Ci-dessous un article publié par Rolling Stone le 24 août 2016 qui nous plonge dans les arcanes des magouilles électorales étasuniennes.

Le programme anti-fraude électorale imaginé par un conseiller de Trump va-t-il aboutir à priver des dizaines de milliers de personnes de leur droit de vote ?
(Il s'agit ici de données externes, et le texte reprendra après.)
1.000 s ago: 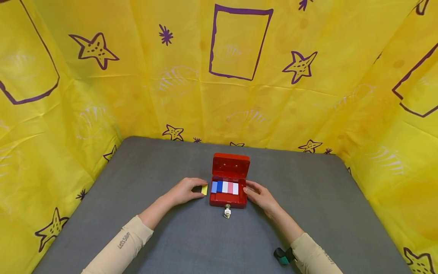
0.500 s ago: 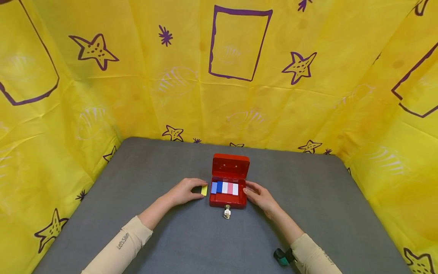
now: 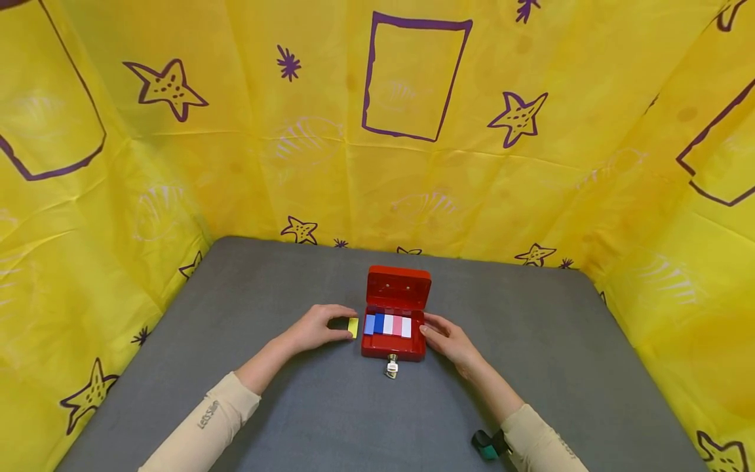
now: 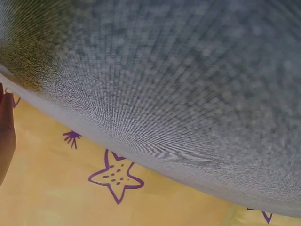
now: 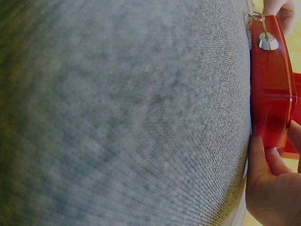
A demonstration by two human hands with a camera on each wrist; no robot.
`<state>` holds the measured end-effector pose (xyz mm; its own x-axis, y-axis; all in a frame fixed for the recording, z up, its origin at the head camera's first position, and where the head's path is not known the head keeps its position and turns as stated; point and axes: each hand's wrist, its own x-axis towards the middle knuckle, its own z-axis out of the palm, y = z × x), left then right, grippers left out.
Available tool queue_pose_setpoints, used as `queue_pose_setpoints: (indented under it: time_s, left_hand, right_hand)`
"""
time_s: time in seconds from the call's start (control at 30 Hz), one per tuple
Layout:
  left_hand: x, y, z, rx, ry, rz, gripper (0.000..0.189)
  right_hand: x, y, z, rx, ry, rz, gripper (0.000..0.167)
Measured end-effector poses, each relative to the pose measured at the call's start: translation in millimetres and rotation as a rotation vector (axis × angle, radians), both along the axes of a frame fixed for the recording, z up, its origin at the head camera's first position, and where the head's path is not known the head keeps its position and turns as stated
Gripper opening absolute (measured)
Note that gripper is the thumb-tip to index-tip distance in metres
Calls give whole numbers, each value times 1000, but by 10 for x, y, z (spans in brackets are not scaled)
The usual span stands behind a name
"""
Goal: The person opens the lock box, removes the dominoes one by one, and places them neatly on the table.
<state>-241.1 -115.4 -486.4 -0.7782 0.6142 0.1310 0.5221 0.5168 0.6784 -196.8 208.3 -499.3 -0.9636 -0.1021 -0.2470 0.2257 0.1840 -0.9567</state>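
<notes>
A small red cash box (image 3: pixel 392 347) stands on the table with its lid (image 3: pixel 398 285) raised. Across its inside lies a row of several rectangular pieces (image 3: pixel 387 324), light blue, dark blue, white and pink. Just left of the box, my left hand (image 3: pixel 315 328) holds a yellow rectangular piece (image 3: pixel 353 327) between fingers and thumb, apart from the box wall. My right hand (image 3: pixel 446 339) grips the box's right side, thumb at the rim; the right wrist view shows fingers (image 5: pixel 257 155) against the red wall. The left wrist view catches little of the hand.
A key (image 3: pixel 392 368) with a ring hangs from the lock on the box's front. Grey cloth (image 3: pixel 295 406) covers the table. Yellow patterned curtains (image 3: pixel 318 170) rise behind and at both sides. A dark strap device (image 3: pixel 486 446) sits at the right wrist.
</notes>
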Motion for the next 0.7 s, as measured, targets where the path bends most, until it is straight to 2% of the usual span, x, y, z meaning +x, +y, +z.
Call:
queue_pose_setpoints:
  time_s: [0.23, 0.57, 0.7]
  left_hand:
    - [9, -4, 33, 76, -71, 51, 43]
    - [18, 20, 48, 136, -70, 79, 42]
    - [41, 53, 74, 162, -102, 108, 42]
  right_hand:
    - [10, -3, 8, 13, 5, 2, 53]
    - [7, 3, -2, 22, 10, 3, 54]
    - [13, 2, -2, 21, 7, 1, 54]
Quand Donald Trump proclamait que les élections allaient être truquées, il n’avait pas complètement tort. Mais en l’occurrence il ne s’agissait pas de « votes multiples », comme il l’avait annoncé. Ce qui va probablement bien plus saper nos fondements démocratiques en novembre, c’est l’aboutissement d’une décennie d’efforts républicains pour priver les électeurs du droit de vote sous couvert de guerre contre la fraude électorale. Leur dernier outil : dans plus d’une vingtaine d’Etats, les commissions électorales ont dressé des listes de citoyens prétendument inscrits dans plusieurs états, et donc potentiellement susceptibles de voter plusieurs fois, et ce afin de les exclure des listes électorales.
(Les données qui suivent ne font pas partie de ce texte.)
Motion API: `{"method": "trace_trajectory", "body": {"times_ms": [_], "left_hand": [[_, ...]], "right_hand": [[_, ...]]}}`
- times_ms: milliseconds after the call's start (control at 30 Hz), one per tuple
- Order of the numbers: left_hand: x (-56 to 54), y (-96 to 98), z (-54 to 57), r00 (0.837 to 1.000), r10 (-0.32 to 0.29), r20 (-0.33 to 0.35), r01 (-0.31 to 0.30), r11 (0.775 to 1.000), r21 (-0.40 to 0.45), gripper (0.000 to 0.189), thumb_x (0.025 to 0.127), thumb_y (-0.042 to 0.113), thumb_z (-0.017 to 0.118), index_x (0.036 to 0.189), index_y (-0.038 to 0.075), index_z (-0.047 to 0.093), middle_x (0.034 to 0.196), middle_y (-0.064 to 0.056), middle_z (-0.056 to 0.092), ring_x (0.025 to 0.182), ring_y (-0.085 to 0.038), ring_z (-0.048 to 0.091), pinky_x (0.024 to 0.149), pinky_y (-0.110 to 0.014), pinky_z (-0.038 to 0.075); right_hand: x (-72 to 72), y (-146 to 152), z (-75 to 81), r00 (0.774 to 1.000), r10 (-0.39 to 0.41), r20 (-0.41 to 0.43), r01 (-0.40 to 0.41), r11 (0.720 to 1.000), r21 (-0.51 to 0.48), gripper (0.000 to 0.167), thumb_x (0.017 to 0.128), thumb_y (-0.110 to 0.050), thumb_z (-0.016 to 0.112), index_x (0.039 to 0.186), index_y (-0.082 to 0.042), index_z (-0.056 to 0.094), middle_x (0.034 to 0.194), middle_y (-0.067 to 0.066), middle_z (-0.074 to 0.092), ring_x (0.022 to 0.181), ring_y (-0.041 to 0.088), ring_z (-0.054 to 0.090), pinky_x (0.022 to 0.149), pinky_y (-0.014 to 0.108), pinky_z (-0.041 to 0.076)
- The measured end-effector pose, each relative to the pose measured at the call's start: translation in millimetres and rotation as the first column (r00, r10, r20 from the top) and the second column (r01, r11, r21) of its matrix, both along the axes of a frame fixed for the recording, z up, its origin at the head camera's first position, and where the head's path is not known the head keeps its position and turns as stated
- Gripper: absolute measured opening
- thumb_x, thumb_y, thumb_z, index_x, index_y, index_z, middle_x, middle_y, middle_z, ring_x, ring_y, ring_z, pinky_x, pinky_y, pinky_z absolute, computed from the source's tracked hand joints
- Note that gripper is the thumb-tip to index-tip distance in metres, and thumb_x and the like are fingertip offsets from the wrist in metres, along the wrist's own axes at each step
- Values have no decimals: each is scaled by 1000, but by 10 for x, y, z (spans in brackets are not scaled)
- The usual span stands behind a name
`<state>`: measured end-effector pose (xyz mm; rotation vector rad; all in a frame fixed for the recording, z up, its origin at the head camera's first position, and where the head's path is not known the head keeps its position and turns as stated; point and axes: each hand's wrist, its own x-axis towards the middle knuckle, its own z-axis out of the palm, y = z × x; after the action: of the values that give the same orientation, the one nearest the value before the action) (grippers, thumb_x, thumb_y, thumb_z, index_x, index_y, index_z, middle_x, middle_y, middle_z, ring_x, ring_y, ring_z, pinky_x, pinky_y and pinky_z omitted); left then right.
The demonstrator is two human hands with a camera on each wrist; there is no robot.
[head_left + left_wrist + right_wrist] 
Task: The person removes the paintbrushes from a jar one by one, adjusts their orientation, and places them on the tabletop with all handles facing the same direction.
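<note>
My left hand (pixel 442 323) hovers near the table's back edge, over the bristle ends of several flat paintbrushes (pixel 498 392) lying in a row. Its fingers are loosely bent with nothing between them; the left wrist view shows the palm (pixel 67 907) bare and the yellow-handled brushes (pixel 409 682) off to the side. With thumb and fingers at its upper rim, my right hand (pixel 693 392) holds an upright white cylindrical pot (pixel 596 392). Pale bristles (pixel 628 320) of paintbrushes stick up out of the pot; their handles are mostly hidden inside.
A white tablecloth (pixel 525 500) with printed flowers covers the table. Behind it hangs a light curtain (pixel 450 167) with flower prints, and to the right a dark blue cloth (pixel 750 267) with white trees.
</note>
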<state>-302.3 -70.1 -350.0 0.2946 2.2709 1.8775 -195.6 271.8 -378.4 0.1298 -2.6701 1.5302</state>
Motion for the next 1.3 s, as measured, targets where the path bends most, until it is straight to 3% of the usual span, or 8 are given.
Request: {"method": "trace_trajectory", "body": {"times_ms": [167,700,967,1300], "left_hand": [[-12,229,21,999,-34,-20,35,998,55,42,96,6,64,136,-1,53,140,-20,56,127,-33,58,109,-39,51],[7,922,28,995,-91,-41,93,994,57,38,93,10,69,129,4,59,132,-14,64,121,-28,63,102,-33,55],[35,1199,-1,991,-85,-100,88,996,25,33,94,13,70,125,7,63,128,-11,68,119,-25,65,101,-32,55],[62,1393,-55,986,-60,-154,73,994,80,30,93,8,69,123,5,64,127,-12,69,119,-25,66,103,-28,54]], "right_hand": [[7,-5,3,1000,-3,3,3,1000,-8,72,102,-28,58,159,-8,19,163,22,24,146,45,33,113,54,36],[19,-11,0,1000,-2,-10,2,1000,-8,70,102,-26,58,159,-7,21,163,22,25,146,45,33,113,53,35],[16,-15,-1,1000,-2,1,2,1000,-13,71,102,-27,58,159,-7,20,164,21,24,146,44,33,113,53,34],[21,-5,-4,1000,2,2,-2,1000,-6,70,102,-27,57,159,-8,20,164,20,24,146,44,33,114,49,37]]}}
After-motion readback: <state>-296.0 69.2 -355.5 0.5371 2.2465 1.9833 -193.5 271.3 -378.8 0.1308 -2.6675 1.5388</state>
Les données sont recueillies via un système appelé Interstate Voter Registration Crosscheck Program [ndt : Programme de Contre-vérification des Listes Électorales Multi-Etats], proposé par un membre éminent du Parti Républicain, et les listes d’électeurs apparaissant deux ou plusieurs fois sont gardées confidentielles. Mais Rolling Stone a pu s’en procurer un extrait, comportant les noms d’un million d’électeurs ciblés. D’après notre analyse, ce sont, de façon disproportionnée, des électeurs traditionnellement favorables aux Démocrates qui sont menacés : jeunes, afro américains, hispaniques et asiatiques – à l’heure de publication du présent article, les purges les plus sévères ont lieu en Ohio et Caroline du nord, deux états-pivots où la course au Sénat est très serrée.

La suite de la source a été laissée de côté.